The mean baseline HDL-C level was 55.1 (SD, 15.3) mg/dL and the mean baseline LDL-C level was 144.3 (SD, 26.6) mg/dL. As monotherapy, evacetrapib produced dose-dependent increases in HDL-C of 30.0 to 66.0 mg/dL (53.6% to 128.8%) compared with a decrease with placebo of -0.7 mg/dL (-3.0%; P < .001 for all compared with placebo) and decreases in LDL-C of -20.5 to -51.4 mg/dL (-13.6% to -35.9%) compared with an increase with placebo of 7.2 mg/dL (3.9%; P < .001 for all compared with placebo). In combination with statin therapy, evacetrapib, 100 mg/d, produced increases in HDL-C of 42.1 to 50.5 mg/dL (78.5% to 88.5%; P < .001 for all compared with statin monotherapy) and decreases in LDL-C of -67.1 to -75.8 mg/dL (-11.2% to -13.9%; P < .001 for all compared with statin monotherapy). Compared with evacetrapib monotherapy, the combination of statins and evacetrapib resulted in greater reductions in LDL-C (P <.001) but no greater increase in HDL-C (P =.39). Although the study was underpowered, no adverse effects were observed.
Compared with placebo or statin monotherapy, evacetrapib as monotherapy or in combination with statins increased HDL-C levels and decreased LDL-C levels. The effects on cardiovascular outcomes require further investigation.
clinicaltrials.gov Identifier: NCT01105975.

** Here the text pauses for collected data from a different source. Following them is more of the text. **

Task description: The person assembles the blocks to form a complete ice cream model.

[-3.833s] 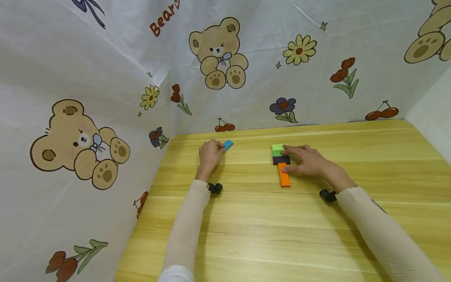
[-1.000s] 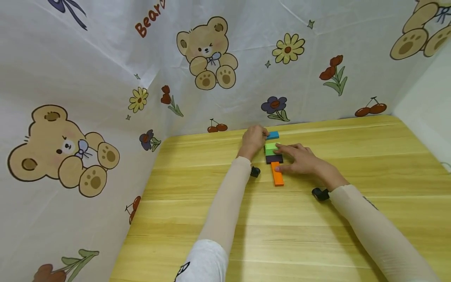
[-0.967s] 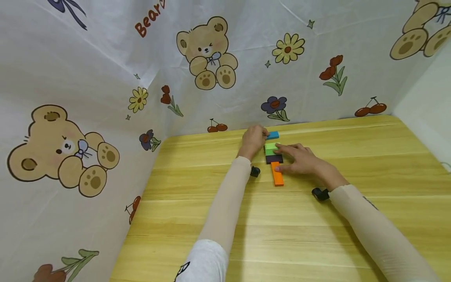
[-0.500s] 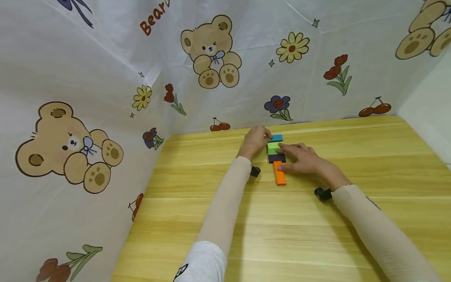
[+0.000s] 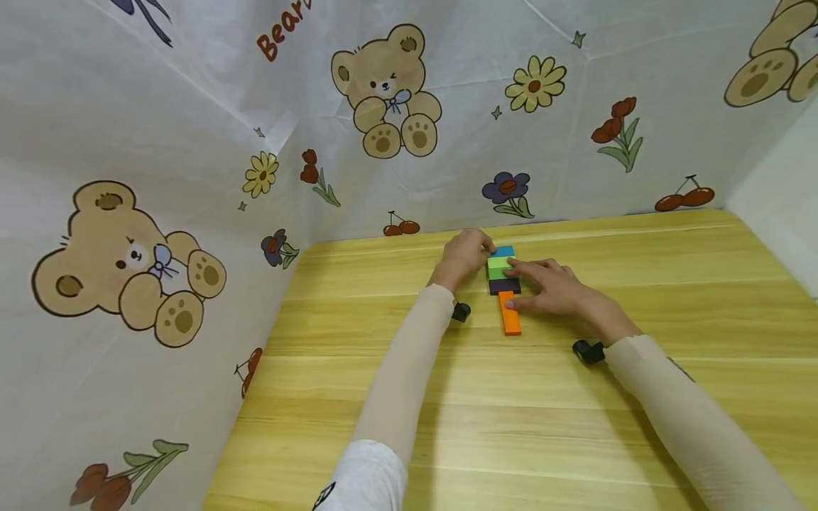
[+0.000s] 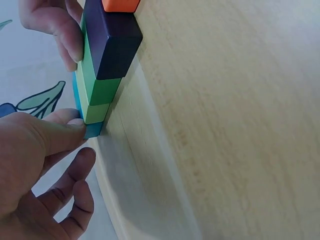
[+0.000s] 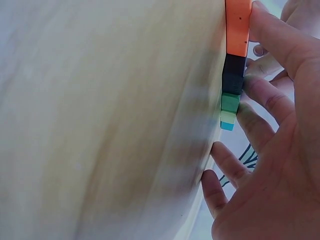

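Several flat rectangular blocks lie in a line on the wooden table (image 5: 409, 383). The orange block (image 5: 510, 321) points lengthwise towards the person. Beyond it, set crosswise, come a dark purple block (image 5: 504, 287), a green block (image 5: 500, 274), a light green block (image 5: 500, 262) and a blue block (image 5: 504, 251). My left hand (image 5: 463, 257) pinches the blue block by its left end, thumb and forefinger on it in the left wrist view. The blue block meets the light green one. My right hand (image 5: 554, 289) rests with fingers spread, thumb on the orange block and fingertips on the crosswise blocks.
A white cloth (image 5: 460, 177) printed with bears and flowers hangs behind the table and along its left side. A plain white wall (image 5: 782, 202) rises at the right. Each wrist wears a small black camera.
My left hand has carried the blue block from the left to the row's far end, then drawn it in against the light green block. My right hand stays on the row.
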Demonstrator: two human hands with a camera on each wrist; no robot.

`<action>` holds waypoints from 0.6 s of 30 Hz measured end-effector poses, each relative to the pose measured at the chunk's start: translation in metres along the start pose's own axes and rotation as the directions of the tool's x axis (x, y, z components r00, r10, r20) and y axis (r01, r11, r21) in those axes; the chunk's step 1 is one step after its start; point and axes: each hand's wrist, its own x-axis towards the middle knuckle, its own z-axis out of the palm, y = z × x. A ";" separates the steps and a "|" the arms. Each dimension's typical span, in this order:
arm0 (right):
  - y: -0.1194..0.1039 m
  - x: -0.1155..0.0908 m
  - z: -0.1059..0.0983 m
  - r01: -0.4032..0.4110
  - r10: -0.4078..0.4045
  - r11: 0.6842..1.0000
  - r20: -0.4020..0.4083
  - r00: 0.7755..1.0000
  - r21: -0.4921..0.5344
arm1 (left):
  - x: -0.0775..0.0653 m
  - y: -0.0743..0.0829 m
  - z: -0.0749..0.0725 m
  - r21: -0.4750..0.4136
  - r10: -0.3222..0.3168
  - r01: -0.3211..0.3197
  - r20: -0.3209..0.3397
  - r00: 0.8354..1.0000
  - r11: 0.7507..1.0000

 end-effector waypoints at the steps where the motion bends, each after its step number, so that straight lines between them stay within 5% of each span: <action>1: 0.000 0.000 0.000 0.001 -0.001 1.000 0.000 1.000 0.000 | 0.000 0.000 0.000 -0.001 0.004 -0.004 0.001 1.000 1.000; 7: -0.002 -0.004 -0.002 -0.001 0.001 1.000 -0.015 1.000 0.001 | -0.002 -0.002 0.002 -0.151 0.031 -0.033 -0.018 0.999 0.988; 12: -0.004 -0.004 0.001 -0.001 0.001 1.000 -0.011 1.000 0.014 | -0.005 -0.011 0.010 -0.353 0.055 -0.058 -0.019 0.998 0.934; 18: -0.009 0.000 0.001 0.027 -0.027 1.000 0.007 1.000 -0.002 | -0.009 -0.020 0.013 -0.456 0.095 -0.087 -0.005 0.995 0.886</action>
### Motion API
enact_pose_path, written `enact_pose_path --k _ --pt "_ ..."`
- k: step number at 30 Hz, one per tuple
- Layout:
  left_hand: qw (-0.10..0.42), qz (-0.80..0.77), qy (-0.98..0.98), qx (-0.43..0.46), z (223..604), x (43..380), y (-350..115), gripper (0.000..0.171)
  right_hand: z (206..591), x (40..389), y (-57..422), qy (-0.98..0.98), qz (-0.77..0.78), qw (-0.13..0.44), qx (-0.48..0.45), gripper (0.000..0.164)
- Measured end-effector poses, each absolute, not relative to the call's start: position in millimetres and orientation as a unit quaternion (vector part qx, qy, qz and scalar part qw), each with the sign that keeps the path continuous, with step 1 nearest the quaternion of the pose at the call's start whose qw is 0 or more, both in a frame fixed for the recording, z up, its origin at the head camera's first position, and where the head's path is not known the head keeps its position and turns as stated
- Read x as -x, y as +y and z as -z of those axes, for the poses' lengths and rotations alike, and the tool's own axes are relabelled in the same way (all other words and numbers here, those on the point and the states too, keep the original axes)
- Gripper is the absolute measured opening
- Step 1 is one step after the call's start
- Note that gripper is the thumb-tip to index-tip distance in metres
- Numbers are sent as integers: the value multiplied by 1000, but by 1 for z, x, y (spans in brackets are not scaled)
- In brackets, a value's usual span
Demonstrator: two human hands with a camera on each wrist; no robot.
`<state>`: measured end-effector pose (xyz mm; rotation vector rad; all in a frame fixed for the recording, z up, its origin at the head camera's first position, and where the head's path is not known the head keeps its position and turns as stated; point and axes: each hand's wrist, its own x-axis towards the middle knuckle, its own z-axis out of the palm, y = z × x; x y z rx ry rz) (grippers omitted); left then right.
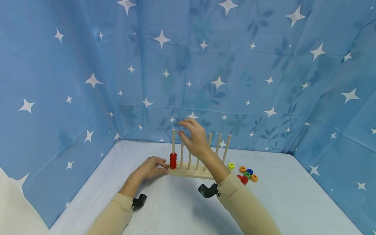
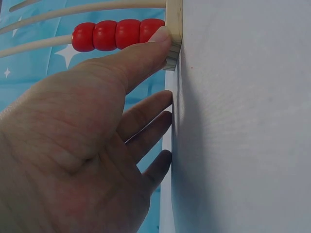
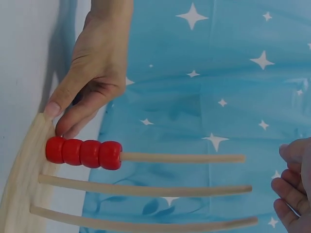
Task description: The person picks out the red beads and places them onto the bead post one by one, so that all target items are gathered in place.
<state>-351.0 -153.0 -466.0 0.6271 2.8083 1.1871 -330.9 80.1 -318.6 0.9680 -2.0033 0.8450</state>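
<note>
A wooden bead stand (image 1: 191, 173) with several upright pegs stands on the table. Several red beads (image 1: 173, 161) are stacked on its leftmost peg (image 1: 173, 140), whose upper part is bare. My left hand (image 1: 151, 168) pinches the left end of the stand's base, thumb (image 2: 159, 36) on the near side and index finger on the far side. Beside the top of the leftmost peg, my right hand (image 1: 194, 137) is raised with thumb and fingers curved apart. Nothing shows between them. In the right wrist view only the fingertips (image 3: 291, 191) of this hand appear, at the right edge.
Right of the stand lie loose beads: a yellow one (image 1: 231, 166), orange ones (image 1: 254, 178), a blue one (image 1: 249, 171), a green one (image 1: 247, 175) and red ones (image 1: 244, 180). My right forearm partly covers the stand's right end. A blue starred curtain (image 1: 188, 65) hangs behind the white table (image 1: 293, 195).
</note>
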Motion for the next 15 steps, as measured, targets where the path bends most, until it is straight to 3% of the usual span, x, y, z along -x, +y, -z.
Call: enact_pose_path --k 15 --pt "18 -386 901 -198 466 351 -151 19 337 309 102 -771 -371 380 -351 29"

人们对胆固醇酯转移蛋白(CETP)抑制剂作为心脏保护剂的兴趣仍然很高。很少有研究记录 CETP 抑制剂与常用的他汀类药物联合使用的疗效和安全性。
研究 evacetrapib 作为单药治疗以及与他汀类药物联合治疗血脂异常患者的生化效应、安全性和耐受性。
设计、地点和参与者:这是一项于 2010 年 4 月至 2011 年 1 月在美国和欧洲的社区和学术中心进行的随机对照试验,共纳入了 398 例低密度脂蛋白胆固醇(LDL-C)升高或高密度脂蛋白胆固醇(HDL-C)水平低的患者。
在饮食引导期后,患者被随机分配接受安慰剂(n = 38);evacetrapib 单药治疗,30 mg/d(n = 40)、100 mg/d(n = 39)或 500 mg/d(n = 42);或他汀类药物治疗(n = 239)(辛伐他汀,40 mg/d;阿托伐他汀,20 mg/d;或瑞舒伐他汀,10 mg/d)联合或不联合 evacetrapib,100 mg/d,治疗 12 周。
主要终点是治疗 12 周后 HDL-C 和 LDL-C 与基线相比的百分比变化。
平均基线 HDL-C 水平为 55.1(SD,15.3)mg/dL,平均基线 LDL-C 水平为 144.3(SD,26.6)mg/dL。作为单药治疗,evacetrapib 使 HDL-C 分别增加 30.0 至 66.0 mg/dL(53.6%至 128.8%),与安慰剂相比降低 0.7 mg/dL(-3.0%;所有与安慰剂相比的 P 值均<.001),与安慰剂相比 LDL-C 降低 20.5 至 51.4 mg/dL(-13.6%至-35.9%)。与安慰剂相比,所有与安慰剂相比的 P 值均<.001)。与他汀类药物联合治疗时,evacetrapib,100 mg/d,使 HDL-C 分别增加 42.1 至 50.5 mg/dL(78.5%至 88.5%;所有与他汀类药物单药治疗相比的 P 值均<.001)和 LDL-C 降低 67.1 至 75.8 mg/dL(-11.2%至-13.9%;所有与他汀类药物单药治疗相比的 P 值均<.001)。与他汀类药物单药治疗相比,他汀类药物与 evacetrapib 的联合治疗导致 LDL-C 降低更多(P<.001),但 HDL-C 增加无差异(P=.39)。尽管该研究的效力不足,但未观察到不良反应。
与安慰剂或他汀类药物单药治疗相比,evacetrapib 作为单药治疗或与他汀类药物联合治疗可增加 HDL-C 水平并降低 LDL-C 水平。对心血管结局的影响需要进一步研究。
clinicaltrials.gov 标识符:NCT01105975。